The bullish data from the U.S. government, together with encouraging employment statistics and the ongoing unrest in Egypt that could destabilize the resource-rich Middle East and further tighten the global supply picture, has sent the commodity above $100 a barrel for the first time in 2013.

The Energy Information Administration (EIA) Petroleum Status Report, containing data of the previous week ending Friday, outlines information regarding the weekly change in petroleum inventories held and produced by the U.S., both locally and abroad.

The report provides an overview of the level of reserves and their movements, thereby helping investors understand the demand/supply dynamics of petroleum products. It is an indicator of current oil prices and volatility that affect the businesses of the companies engaged in the oil and refining industry.

Analysis of the Data

Crude Oil: The federal government’s EIA report revealed that crude inventories fell by 10.35 million barrels for the week ending Jun 28, 2013, following a marginal increase of 18,000 barrels in the previous week.

The analysts surveyed by Platts – the energy information arm of McGraw-Hill Financial Inc. (MHFI - Analyst Report) – had expected crude stocks to go down some 3 million barrels. A sharp drop in the level of imports and uptick in refinery utilization rates led to the massive stockpile drawdown with the world's biggest oil consumer.

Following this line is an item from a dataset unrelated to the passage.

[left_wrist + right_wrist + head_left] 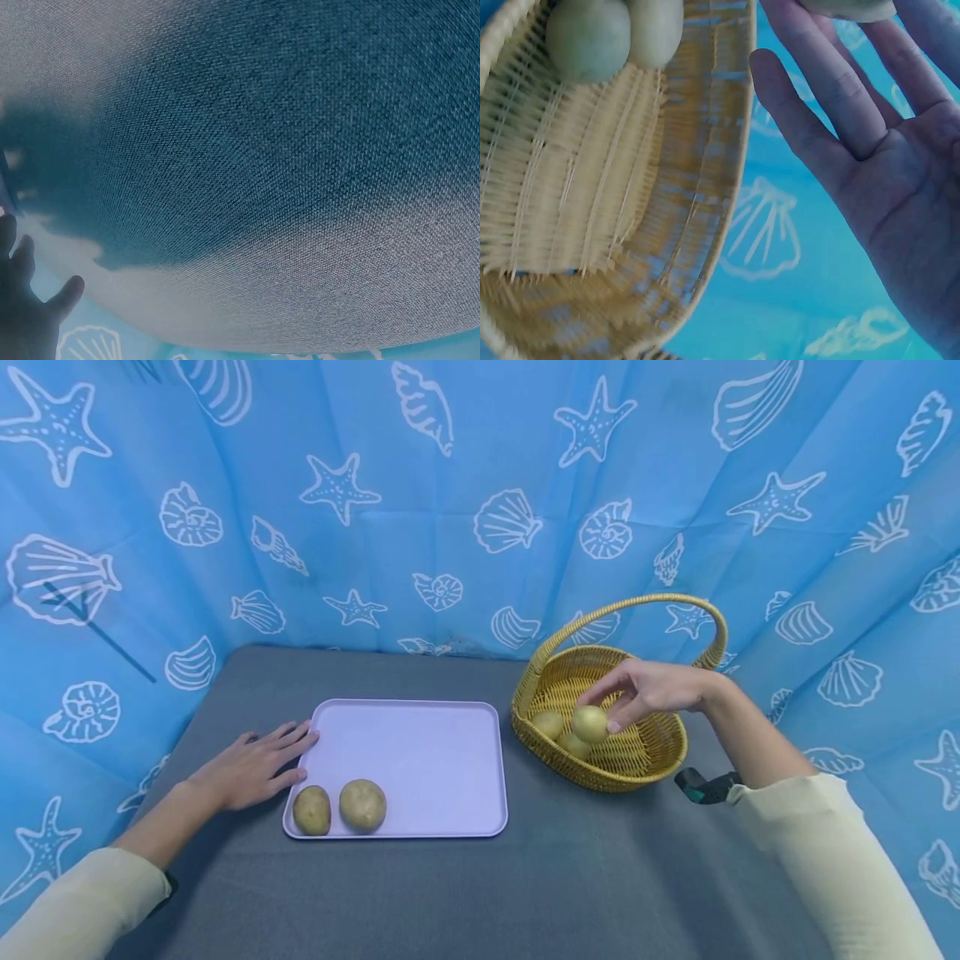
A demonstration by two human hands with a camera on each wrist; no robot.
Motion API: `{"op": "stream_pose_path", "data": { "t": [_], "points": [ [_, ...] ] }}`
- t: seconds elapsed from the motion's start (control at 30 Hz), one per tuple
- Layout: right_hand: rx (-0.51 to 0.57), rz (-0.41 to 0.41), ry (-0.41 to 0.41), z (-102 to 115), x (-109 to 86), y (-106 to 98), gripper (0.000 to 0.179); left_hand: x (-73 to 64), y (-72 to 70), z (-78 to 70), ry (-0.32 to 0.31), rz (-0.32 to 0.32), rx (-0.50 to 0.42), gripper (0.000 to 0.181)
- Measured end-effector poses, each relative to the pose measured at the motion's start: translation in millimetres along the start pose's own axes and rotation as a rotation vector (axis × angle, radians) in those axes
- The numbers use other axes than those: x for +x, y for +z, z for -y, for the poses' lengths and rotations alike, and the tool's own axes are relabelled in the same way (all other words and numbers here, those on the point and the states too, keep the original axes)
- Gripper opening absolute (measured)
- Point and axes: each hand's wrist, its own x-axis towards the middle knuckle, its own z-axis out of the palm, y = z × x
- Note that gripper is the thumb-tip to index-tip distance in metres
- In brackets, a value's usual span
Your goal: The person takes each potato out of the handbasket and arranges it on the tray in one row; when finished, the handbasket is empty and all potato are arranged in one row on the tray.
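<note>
My right hand (pixel 651 689) pinches a round, pale potato (pixel 590 724) between thumb and fingers over the wicker basket (pixel 678 760). Its underside shows at the top of the right wrist view, above the palm (pixel 922 202). Two more potatoes lie inside the basket at its left side, one potato (pixel 548 723) farther left and another potato (pixel 574 745) partly behind the held one. My left hand (pixel 255 766) lies with fingers spread, fingertips at the left rim of the lilac tray (pixel 420 760). On that tray, an oval potato (pixel 312 811) and a rounder potato (pixel 363 805) sit near the front left corner.
A dark grey cloth (pixel 480 893) covers the table. The basket's tall arched handle (pixel 637 602) rises over it, behind the right hand. A blue curtain (pixel 450 552) printed with shells and starfish hangs along the table's back and both sides.
</note>
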Motion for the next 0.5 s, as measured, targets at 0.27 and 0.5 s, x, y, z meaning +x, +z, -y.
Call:
{"op": "stream_pose_path", "data": {
  "t": [0.27,0.5],
  "points": [
    [-0.036,0.051,-0.118,23,30.6,24,0.046,-1.1,-0.4,-0.2,-0.006,-0.001,-0.002,0.064],
    [-0.071,0.034,-0.150,38,66.1,55,0.047,-0.4,0.1,0.8,-0.005,0.000,-0.003,0.064]
  ]
}}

Though supplies decreased in each of the five reporting regions, crude inventories at the Cushing terminal in Oklahoma – the key delivery hub for U.S. crude futures traded on the New York Mercantile Exchange – bucked the trend and were up 392,000 barrels from the previous week’s level to 49.65 million barrels. Stocks are currently 4.3% under the all-time high of 51.86 million barrels reached in Jan.

Despite the weekly inventory plunge, at 383.79 million barrels, current crude supplies are still 0.2% above the year-earlier level, and exceeds the upper limit of the average for this time of the year. The crude supply cover was down from 25.5 days in the previous week to 24.5 days. In the year-ago period also, the supply cover was 24.5 days.

Gasoline: Supplies of gasoline were down for the first time in 4 weeks, as domestic consumption strengthened and imports nosedived more than 50%. This was partially offset by a rise in domestic production.

The 1.72 million barrels withdrawal – contrary to analysts’ projections for a 1 million-barrel increase in supply level – took gasoline stockpiles down to 223.66 million barrels. Notwithstanding this build, the existing inventory level of the most widely used petroleum product is 9.1% higher than the year-earlier level and is well above the top half of the average range.

Distillate: Distillate fuel supplies (including diesel and heating oil) were down 2.42 million barrels last week, as against analysts’ expectations for a 1.3 million barrels build in inventory level. The decrease in distillate fuel stocks – the third in 4 weeks – could be attributed to stronger demand and slightly lower production, somewhat negated by the effects of higher imports.

At 120.77 million barrels, distillate supplies are 2.6% above the year-ago level but is close to the lower limit of the average range for this time of the year.

Refinery Rates: Refinery utilization was up 2.0% from the prior week to 92.2%.

Stocks to Consider

With spot crude price pushing through $100 a barrel, brokerage analysts are likely to upgrade their forecasts on exploration and production (E&P) companies, leading to positive estimate revisions. While all oil-related stocks stand to benefit from rising commodity prices, companies in the E&P sector are the best placed, as they will be able to extract more value for their products.  

In particular, one can look at PetroQuest Energy Inc. (PQ - Snapshot Report), Oasis Petroleum Inc. (OAS - Snapshot Report) and Sanchez Energy Corp. (SN - Snapshot Report) as good buying opportunities. These domestic upstream energy operators – sporting a Zacks Rank #1 (Strong Buy) – have solid secular growth stories with potential to rise significantly from current levels.